CHH Power focuses on core structure improvement (a manufacturer-controllable factor for additional no-load loss) to reduce no-load loss effectively. By optimizing core seams, lap width, and width selection, we achieve uniform magnetic flux density distribution—lowering local magnetic density at core corners without changing the core’s effective cross-section. Below are the three practical, cost-effective optimization strategies, verified by test data.

1. Replace Staggered Seams with Third-Order Seams
Core Principle
Gaps at silicon steel sheet joints of the core increase magnetic resistance. This elevates local magnetic density of adjacent laminations, leading to higher no-load loss and excitation capacity.
Optimization Logic
- More seam stages reduce local loss in the seam area, but the marginal benefit diminishes with additional stages.
- Higher seam stages also increase processing difficulty, silicon steel sheet cutting time, and core stacking complexity—raising production costs.
- Third-order seams balance performance and process feasibility: alternating stacking of three lamination types, adding only one sheet type to the core column, slightly increasing process complexity while significantly improving magnetic properties.
Test Verification (S9 Series Transformers)
CHH Power tested S9-800/10 and S9-1000/10 transformers with the same design, structure, and materials, only varying core lap joints:
- Staggered seams: 2 units (1000kVA).
- Third-order seams: 3 units (1000kVA) + S9-800/10 units.
Result: Under the same core column cross-section, third-order seams reduce no-load loss by 7%–8% on average compared to staggered seams—with only slight increases in silicon steel cutting and core stacking time.
2. Reduce Core Lap Width to Lower Local Magnetic Density
Core Principle
The lap width of the joint area between core legs and transverse yokes (at core lamination corners) affects no-load performance. Larger lap areas expand magnetic flux paths, increasing no-load loss.
Key Data Support
Tests show that for 45° joints, every 1% increase in lap area raises no-load loss by 0.3%.

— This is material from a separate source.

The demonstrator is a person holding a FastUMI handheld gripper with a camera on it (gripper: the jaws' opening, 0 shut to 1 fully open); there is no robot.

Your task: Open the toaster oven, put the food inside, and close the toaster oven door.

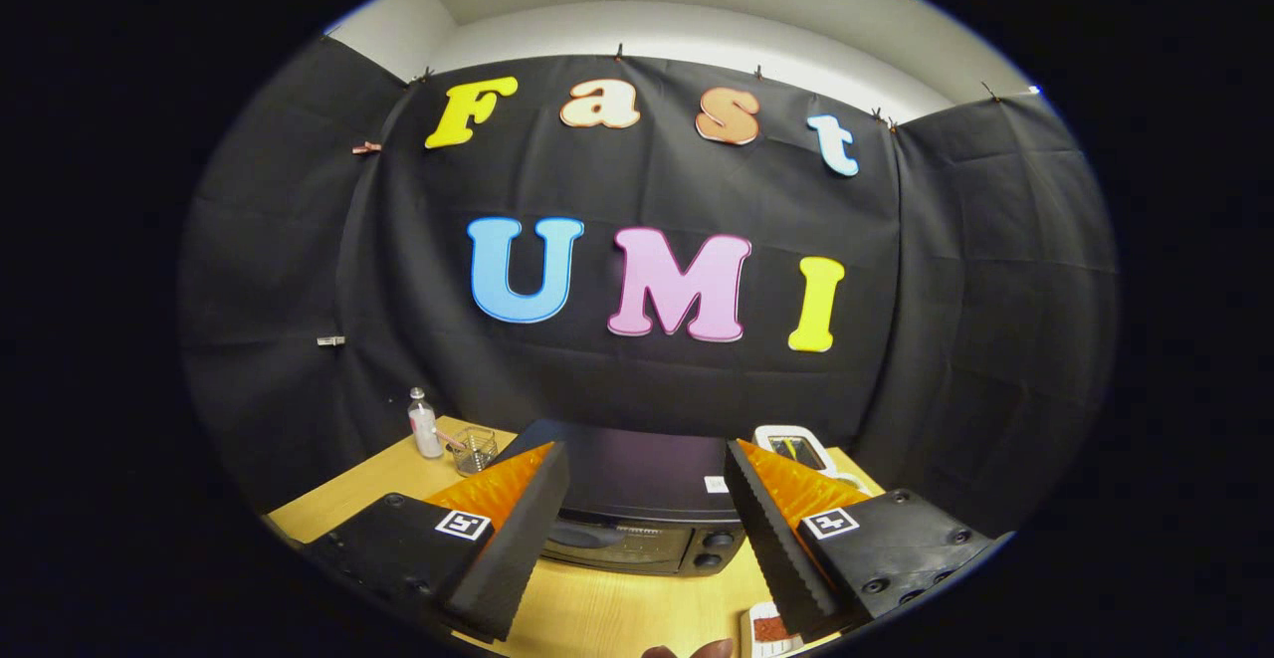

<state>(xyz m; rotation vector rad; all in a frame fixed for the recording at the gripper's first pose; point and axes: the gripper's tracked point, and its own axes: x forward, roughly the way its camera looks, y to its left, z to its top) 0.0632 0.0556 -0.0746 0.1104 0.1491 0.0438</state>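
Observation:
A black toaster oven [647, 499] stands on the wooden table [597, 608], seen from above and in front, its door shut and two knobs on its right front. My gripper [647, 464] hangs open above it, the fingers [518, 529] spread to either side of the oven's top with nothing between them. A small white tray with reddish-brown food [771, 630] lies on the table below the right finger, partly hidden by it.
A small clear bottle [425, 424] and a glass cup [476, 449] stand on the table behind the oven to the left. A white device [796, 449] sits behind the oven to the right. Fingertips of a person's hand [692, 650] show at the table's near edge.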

CHH’s Optimization Measures
- Balance no-load loss and mechanical strength to select the optimal lap area.
- Modify the core’s tower-shaped stacking joint area: reduce the size of some triangular holes in the core to lower local magnetic density at these holes.

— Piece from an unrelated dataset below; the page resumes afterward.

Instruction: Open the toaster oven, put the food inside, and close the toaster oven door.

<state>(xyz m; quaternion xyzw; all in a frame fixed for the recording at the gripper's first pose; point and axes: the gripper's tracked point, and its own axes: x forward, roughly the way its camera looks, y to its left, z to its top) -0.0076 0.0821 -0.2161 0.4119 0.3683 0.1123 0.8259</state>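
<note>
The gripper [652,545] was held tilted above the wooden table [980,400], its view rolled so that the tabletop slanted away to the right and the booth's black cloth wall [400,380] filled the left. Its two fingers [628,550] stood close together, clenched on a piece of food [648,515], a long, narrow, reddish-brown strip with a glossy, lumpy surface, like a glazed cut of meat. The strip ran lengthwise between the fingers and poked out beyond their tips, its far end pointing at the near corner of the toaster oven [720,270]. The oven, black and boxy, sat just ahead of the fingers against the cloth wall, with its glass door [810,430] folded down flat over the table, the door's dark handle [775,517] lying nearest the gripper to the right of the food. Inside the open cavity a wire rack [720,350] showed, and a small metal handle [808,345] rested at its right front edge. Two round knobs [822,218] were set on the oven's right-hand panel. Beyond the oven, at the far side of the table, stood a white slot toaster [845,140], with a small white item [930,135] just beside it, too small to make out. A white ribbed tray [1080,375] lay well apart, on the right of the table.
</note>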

- Adjust core lamination angle: reduce from 10mm to 5mm. This increases the cross-sectional area of triangular cavities at core corners, inevitably reducing local magnetic density—achieving significant energy savings.
3. Reasonably Select Core Width to Reduce Corner Weight
Core Principle
Transformer core no-load loss is related to both unit iron loss and core weight. Core corner weight is a key part of total core weight, directly impacting both transformer cost and no-load loss.
Optimization Strategy
CHH Power optimizes core width design to reduce unnecessary corner weight:
- Avoid excessive core width that increases corner material usage.

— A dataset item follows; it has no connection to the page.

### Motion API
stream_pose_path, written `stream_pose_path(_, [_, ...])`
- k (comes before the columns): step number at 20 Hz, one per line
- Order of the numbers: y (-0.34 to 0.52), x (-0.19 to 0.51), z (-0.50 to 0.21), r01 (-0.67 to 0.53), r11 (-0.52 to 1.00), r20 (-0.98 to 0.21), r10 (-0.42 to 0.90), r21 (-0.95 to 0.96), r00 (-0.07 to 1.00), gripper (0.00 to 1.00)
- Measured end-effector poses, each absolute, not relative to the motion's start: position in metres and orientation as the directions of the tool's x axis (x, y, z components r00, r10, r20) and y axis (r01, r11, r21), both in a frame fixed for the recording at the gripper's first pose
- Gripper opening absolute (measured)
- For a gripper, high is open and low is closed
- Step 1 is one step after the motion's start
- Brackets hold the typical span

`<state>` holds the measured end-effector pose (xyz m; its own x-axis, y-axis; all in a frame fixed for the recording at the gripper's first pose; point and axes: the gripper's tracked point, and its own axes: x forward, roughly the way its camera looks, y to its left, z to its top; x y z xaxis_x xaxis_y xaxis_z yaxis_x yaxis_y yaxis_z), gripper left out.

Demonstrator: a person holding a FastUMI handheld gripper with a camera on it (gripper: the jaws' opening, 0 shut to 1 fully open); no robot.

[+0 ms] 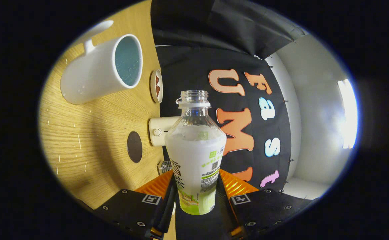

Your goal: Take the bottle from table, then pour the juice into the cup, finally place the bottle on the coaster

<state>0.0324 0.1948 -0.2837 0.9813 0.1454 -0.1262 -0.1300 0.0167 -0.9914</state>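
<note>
My gripper (196,196) is shut on an uncapped plastic bottle (196,150) with a white and green label; both fingers press its lower body. The whole view is rolled sideways, so the wooden table (91,143) stands like a wall beside the bottle. A white cup (96,71) with a handle and a bluish inside rests on that table, well beyond the fingers and off to the side of the bottle's open mouth (193,96). A dark round coaster (134,147) lies on the table, nearer to the fingers than the cup. The bottle holds whitish juice up to its shoulder.
A small round dish (156,86) stands at the table's far edge near the cup. A white boxy device (159,130) sits at the table edge behind the bottle, with a metal piece (165,166) below it. Black cloth wall and a pale wall lie beyond.
</note>
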Motion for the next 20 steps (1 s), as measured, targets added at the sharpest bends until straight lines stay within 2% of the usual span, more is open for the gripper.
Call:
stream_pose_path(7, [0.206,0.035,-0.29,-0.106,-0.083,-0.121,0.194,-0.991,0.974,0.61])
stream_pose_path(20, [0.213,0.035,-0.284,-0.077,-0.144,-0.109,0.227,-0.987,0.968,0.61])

- Match core width to magnetic flux requirements, ensuring uniform flux density while minimizing core material consumption.
Dual Benefit: Reduces core material costs and lowers no-load loss (since less core weight means less hysteresis and eddy current loss).
Critical Design & Production Notes
- All optimizations aim for uniform magnetic flux density: the core’s effective cross-section remains unchanged, avoiding negative impacts on transformer load capacity.
- Third-order seams require precise lamination stacking control to ensure joint alignment—CHH Power uses automated stacking equipment to maintain process stability.
- Lap width reduction must not compromise mechanical strength: we conduct structural stress tests to confirm core stability after optimization.